Goal of the exercise: Retype the entries. Match them exactly.

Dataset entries
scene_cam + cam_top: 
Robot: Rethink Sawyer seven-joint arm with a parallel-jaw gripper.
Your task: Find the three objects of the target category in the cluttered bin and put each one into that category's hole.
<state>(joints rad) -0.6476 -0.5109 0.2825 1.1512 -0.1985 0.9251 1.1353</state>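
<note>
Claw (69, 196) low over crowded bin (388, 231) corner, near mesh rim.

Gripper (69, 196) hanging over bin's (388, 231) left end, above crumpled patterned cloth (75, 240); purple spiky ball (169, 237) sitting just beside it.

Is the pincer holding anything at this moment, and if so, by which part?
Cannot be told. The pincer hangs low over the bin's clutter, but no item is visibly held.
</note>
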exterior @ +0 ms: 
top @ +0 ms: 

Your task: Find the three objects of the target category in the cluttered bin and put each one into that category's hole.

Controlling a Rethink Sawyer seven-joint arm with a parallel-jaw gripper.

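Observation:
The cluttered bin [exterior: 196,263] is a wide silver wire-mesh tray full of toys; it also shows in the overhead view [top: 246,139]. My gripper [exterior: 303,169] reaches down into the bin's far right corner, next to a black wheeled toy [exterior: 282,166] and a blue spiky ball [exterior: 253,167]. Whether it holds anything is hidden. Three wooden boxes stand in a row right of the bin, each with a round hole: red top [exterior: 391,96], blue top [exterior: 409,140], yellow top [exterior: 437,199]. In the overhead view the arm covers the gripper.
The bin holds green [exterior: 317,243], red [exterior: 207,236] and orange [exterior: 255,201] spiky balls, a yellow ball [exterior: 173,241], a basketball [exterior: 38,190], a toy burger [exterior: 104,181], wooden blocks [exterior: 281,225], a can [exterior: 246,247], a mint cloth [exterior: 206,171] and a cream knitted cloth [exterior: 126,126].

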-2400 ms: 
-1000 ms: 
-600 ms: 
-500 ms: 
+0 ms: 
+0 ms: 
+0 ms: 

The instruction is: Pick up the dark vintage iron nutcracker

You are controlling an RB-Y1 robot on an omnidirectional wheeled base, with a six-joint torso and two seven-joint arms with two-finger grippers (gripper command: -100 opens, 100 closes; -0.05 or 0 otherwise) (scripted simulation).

The answer:
scene_cam + cam_top: 
Robot: Rethink Sawyer seven-joint arm with a parallel-jaw gripper.
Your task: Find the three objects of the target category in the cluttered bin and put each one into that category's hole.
<state>(joints rad) -0.6476 -0.5109 0.2825 1.1512 -0.1985 0.9251 1.1353</state>
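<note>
Claw (69, 196) low over crowded bin (388, 231) corner, near mesh rim.

Gripper (69, 196) hanging over bin's (388, 231) left end, above crumpled patterned cloth (75, 240); purple spiky ball (169, 237) sitting just beside it.

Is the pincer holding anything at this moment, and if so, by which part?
Cannot be told. The pincer hangs low over the bin's clutter, but no item is visibly held.
</note>
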exterior @ +0 ms: 
top @ +0 ms: 

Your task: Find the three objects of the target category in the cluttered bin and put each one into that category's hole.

Controlling a Rethink Sawyer seven-joint arm with a parallel-jaw gripper.

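Observation:
The cluttered bin [exterior: 196,263] is a wide silver wire-mesh tray full of toys; it also shows in the overhead view [top: 246,139]. My gripper [exterior: 303,169] reaches down into the bin's far right corner, next to a black wheeled toy [exterior: 282,166] and a blue spiky ball [exterior: 253,167]. Whether it holds anything is hidden. Three wooden boxes stand in a row right of the bin, each with a round hole: red top [exterior: 391,96], blue top [exterior: 409,140], yellow top [exterior: 437,199]. In the overhead view the arm covers the gripper.
The bin holds green [exterior: 317,243], red [exterior: 207,236] and orange [exterior: 255,201] spiky balls, a yellow ball [exterior: 173,241], a basketball [exterior: 38,190], a toy burger [exterior: 104,181], wooden blocks [exterior: 281,225], a can [exterior: 246,247], a mint cloth [exterior: 206,171] and a cream knitted cloth [exterior: 126,126].
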
-2400 ms: 
-1000 ms: 
-600 ms: 
-500 ms: 
+0 ms: 
+0 ms: 
+0 ms: 

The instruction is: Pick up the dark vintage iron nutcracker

You are controlling an RB-Y1 robot on an omnidirectional wheeled base, with a six-joint torso and two seven-joint arms with two-finger grippers (gripper command: -100 opens, 100 closes; -0.05 or 0 otherwise) (scripted simulation).

This answer has no further content.